The ambiance, service, and cuisine here are nothing short of exceptional; a rare combination that feels both elevated and warmly unpretentious. From the moment I stepped inside, it was clear that this establishment understands not only how to deliver a fine dining experience, but also how to make a guest feel genuinely welcomed.
It was my first visit, and what initially drew me in was their offering of the ribeye cap, a cut so prized and elusive that few restaurants bother with it, given its small yield and high cost. That alone was enough to pique my curiosity and, ultimately, win me over.

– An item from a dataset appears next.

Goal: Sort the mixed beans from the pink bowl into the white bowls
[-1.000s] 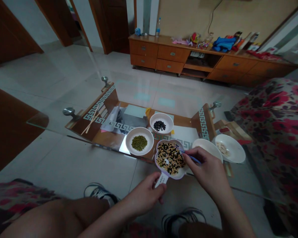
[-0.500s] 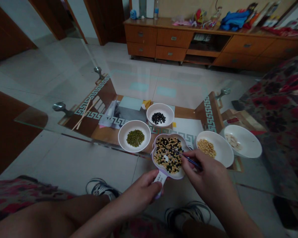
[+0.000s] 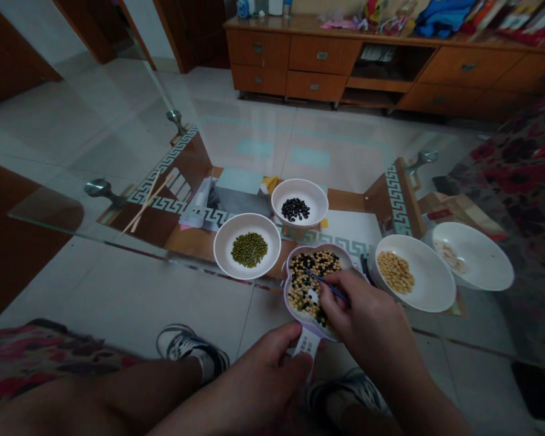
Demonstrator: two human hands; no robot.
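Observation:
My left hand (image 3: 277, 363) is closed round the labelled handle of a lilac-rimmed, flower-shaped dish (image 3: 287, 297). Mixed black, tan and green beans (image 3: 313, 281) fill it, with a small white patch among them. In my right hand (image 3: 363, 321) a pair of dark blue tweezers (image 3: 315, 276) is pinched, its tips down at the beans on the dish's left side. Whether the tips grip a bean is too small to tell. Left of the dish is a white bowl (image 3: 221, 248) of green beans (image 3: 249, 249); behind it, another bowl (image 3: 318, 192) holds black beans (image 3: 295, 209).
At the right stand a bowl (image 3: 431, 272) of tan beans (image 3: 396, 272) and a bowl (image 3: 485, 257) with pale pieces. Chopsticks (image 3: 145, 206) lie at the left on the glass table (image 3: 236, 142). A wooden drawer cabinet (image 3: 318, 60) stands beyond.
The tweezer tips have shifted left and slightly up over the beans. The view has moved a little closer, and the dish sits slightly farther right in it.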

We began with the Lobster Bisque ($19), which we decided to share. The staff graciously divided it into two bowls, an understated gesture that spoke volumes about their attentiveness. The portion is generous enough for two, though the bisque's velvety texture and rich, balanced flavor could easily tempt you to keep it all to yourself. I exercised restraint, saving room for what was to come.
Next arrived the Pressed Spicy Tuna Sushi ($24), a layered presentation of Ahi tuna, avocado, sushi rice, spicy tuna, and Unagi sauce. I'll admit, I didn't expect much beyond a pleasant starter, but it turned out to be one of the evening's surprises. The textures were perfectly calibrated, and each bite offered a clean yet lingering finish of spice and sweetness.
Then came the stars of the night:
the Award-Winning Snake River Farms® American Wagyu Filet Mignon (6 oz, $69) and the Wagyu Ribeye Cap (5 oz, $66). Both were cooked to a flawless medium rare. I added a touch of Béarnaise ($4), not because it needed it, but because sometimes indulgence calls for ceremony. While I firmly believe a truly great steak should stand on its own, the Béarnaise brought a subtle richness that elevated each bite.
The Ribeye Cap, however, was a revelation. Rarely seen on DMV menus, this cut was so tender it could be cut with a spoon, meltingly soft, intensely flavorful, and perfectly seared. Though I found myself wishing for a slightly larger portion (I've seen 8-10 oz elsewhere), the quality was beyond reproach. The leftover Béarnaise even found new life the next day, drizzled over asparagus and salmon, a small luxury worth noting before letting any of it go to waste.
Dessert was a pass for us this time, though it's worth mentioning that the carrot and chocolate cakes are showstoppers. Portions are generous, I think a quarter of a cake, ample enough for three or four guests and by all appearances, they were met with unanimous approval from neighboring tables.
All in all, the experience was superb from start to finish refined without pretense, indulgent without excess. I'll certainly return the next time I'm in the area, and I recommend booking ahead through OpenTable or Resy.
A restaurant that not only honors its ingredients but also its guests,this is the kind of dining that reminds you why eating out can still feel truly special.